Morrison’s hand-out to developers no solution to housing affordability crisis

October 28, 2016
Half the public land at Cowper Street in Glebe has been sold to private developers. Photo: Hands Off Glebe

The federal treasurer’s “solution” to the housing affordability crisis is to get state governments to relax restrictions on housing developers to increase supply.

Scott Morrison told the industry’s peak body, the Urban Development Institute, on October 24 that “housing in Australia, especially in Sydney, Melbourne and Brisbane, is expensive and increasingly unaffordable, but that does not mean it is overvalued.”

How can you have more affordable housing and keep prices up at the same time?

The answer is you can’t do both.

Morrison’s claim that housing can be made more affordable while keeping prices up indicates he is not interested in making housing more affordable. His proposal is to get state governments to extend urban growth boundaries — doing the bidding of property developers who resent any impediment to making spectacular profits.

This would mean releasing more land and allowing development on areas currently reserved as “green spaces”.

The land that is released for development on the urban growth boundary in Melbourne is mainly owned, or optioned, by six to eight large developers. The release of more land on the urban growth boundary will simply encourage speculation just outside the urban growth boundary.

We are in the middle of a building boom in Sydney and Melbourne, with record numbers of housing approvals.

If housing supply was the issue, rents and the cost of housing would have come down. But that hasn’t happened: housing has instead become more unaffordable.

Speculation is the reason housing prices are going up during a building boom.
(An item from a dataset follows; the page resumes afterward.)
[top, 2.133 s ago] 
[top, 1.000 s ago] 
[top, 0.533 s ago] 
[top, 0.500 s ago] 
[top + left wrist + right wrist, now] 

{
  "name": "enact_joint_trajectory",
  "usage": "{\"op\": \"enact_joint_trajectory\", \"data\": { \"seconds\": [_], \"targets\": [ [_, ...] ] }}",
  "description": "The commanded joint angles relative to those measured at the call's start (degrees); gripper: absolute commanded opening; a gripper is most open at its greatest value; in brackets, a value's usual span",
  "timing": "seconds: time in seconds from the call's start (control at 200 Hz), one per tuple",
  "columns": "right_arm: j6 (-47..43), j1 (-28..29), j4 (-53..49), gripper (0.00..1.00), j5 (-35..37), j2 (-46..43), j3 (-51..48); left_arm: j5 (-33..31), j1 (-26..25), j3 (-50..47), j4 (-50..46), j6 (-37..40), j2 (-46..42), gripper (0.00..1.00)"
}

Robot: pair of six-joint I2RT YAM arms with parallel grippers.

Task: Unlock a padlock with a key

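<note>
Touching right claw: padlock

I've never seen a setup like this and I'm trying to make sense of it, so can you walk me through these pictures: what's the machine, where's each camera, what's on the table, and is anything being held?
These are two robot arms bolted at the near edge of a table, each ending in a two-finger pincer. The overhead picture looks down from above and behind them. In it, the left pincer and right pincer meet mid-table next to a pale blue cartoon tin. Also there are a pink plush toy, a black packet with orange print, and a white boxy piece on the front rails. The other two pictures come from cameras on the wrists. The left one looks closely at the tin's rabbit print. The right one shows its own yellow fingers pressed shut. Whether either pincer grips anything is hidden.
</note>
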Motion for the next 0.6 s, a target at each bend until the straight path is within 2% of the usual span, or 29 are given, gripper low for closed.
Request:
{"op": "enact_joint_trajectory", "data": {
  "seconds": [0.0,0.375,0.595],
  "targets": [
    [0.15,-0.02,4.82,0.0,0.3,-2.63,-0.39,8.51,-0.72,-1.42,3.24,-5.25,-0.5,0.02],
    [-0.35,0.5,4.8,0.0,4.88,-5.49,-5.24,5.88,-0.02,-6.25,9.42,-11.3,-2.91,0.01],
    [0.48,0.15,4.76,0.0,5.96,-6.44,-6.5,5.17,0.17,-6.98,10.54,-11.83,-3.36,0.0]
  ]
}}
In its December 2015 report, Prosper Australia found that:

  • 4.8% of Melbourne’s total housing stock was vacant in 2014;
  • Up to 18.9% of investor-owned property was vacant; and
  • The speculative vacancy rate had increased by 28% since 2013.

Prosper Australia analysed abnormally low water consumption over 12 months to determine the number of speculative vacancies.
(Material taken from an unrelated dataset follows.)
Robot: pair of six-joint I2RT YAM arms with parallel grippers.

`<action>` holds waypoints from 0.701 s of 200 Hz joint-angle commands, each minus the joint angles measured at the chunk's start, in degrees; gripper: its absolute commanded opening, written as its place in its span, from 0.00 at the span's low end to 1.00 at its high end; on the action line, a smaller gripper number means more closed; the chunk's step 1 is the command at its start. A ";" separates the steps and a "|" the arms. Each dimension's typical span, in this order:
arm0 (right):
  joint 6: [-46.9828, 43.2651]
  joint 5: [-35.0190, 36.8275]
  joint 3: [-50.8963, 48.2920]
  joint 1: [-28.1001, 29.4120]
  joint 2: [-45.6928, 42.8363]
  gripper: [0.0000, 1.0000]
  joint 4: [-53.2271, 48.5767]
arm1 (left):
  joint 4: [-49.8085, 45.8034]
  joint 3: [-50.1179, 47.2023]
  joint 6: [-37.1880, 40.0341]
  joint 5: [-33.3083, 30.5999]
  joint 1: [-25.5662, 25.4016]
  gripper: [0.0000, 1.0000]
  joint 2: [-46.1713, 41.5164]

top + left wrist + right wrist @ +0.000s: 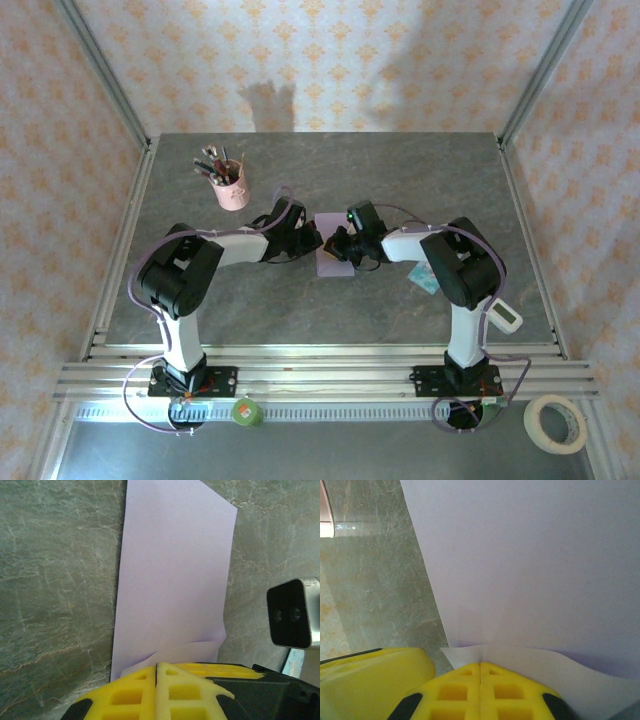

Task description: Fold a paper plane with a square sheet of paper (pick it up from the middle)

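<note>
The square sheet of paper (335, 265) lies on the grey bench (400, 180), right between the two tools. It is pale lilac. It looks longer than it is wide in the left wrist view, and I cannot tell if it is folded.

The left tool (312, 243) touches the left edge of the paper. Its yellow fingers (135, 690) are pressed tight together, with no gap. The paper edge lifts up a little and goes in between them, so the left tool pinches the paper.

The right tool (340, 250) touches the other edge. Its yellow fingers (510, 690) are pressed tight together too. The paper curls up there and small wrinkles run to the tips, so it pinches the paper as well.

A pink pen cup (232, 190) stands upright past the left tool, off to its left and well apart from it. It is full of pens (218, 163) that stick out of the top.

A small teal-and-white packet (425, 280) lies flat behind the right tool, just beside the right arm.

A roll of tape (556, 422) lies far behind the right tool, off the bench.
</note>
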 commanded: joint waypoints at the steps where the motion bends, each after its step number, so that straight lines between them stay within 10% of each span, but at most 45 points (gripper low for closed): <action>1: -0.92 3.18 -0.10 -0.06 2.51 0.00 -5.47 | -1.62 -0.60 0.69 -0.82 -0.14 0.00 0.93; 140: 0.19 -0.87 1.02 -0.88 -1.95 0.00 -3.38 | -7.74 -1.63 1.95 -6.42 -0.38 0.00 4.59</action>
It found that the speculative vacancy rate rose 28% for properties using less than 50 litres of water a day. Those using zero litres of water increased by an amazing 70%.

“This is clear evidence land is being hoarded for profit,” the report stated. It also showed that over eight years, hoarding has been magnified by intense speculation in land and housing.

Even if there was a supply of more “affordable” private housing, it’s unlikely to remain affordable as it would get snapped up by investors.

First home buyers go through the demoralising experience, each weekend, of turning up to auctions only to be outbid by investors.

More than half the money lent to buy homes each month goes to investors. This is up from 15% during the 1990s.

While speculation in housing is not new, the Howard Coalition government massively fuelled speculation in property in 1999 when it halved the rate of capital gains tax, making negative gearing even more attractive.

This meant that renting out a house at a loss, or leaving a house vacant, became a way of reducing tax.

There are no limits on how many dwellings an investor can own and leave vacant.

Investors poured into the market with one in six taxpayers becoming a landlord, according to the Age economics editor Peter Martin on October 27.

There is no mystery about how the property industry works.

Developers charge what they think they can get away with. They make sure that demand is tight by land banking, which is when you don’t release land for development until profits from that development are likely to exceed the profits from speculation.

We need measures to restrict speculation, including doubling the capital gains tax, the abolition of negative gearing and forcing investors to rent out or live in their properties within a certain time frame.

Such measures would help, but not solve, the housing affordability crisis.

Ultimately, the market is not an effective mechanism for providing affordable housing.

We urgently need laws in this country to cap rent and for more security for tenants. We also need a serious federal budget allocation to public housing.

Public housing is the only genuine form of affordable housing.

From the early 1980s, a succession of governments has followed the neoliberal path of selling and outsourcing public services. Public housing hasn’t escaped their zeal.

First we had the government propaganda about how public housing had failed. Then came the propaganda that we needed “social housing” — a term that was always ill-defined — rather than public housing. Most thought social housing meant public housing, but better.

Then came the government push to either demolish or sell public housing and to not replace or transfer it to not-for-profit housing associations.

Another problem is that housing associations are based on a capital accumulation model. They are required to borrow money from banks to expand their housing stock. To repay the loans they become unwilling, or unable, to rent out their social housing to vulnerable people living on benefits, or with a low income.

Residents in social housing run by housing associations pay higher rent than public housing tenants and have less security of tenure.

Some housing associations operate in a very similar way to private real estate agents, including their policy on evictions.

We have a housing crisis in Australia. There has been a spectacular increase in the number of people who are homeless or who are barely holding onto their accommodation because of increases in rent. To add to this precariousness, there is an increase in unemployment, underemployment and casualisation of work.

If we want to avoid a social catastrophe, we have to reject those who argue that public housing has failed and demand a massive expansion in public housing.

[Sue Bolton is a Socialist Alliance councillor in Moreland City Council.]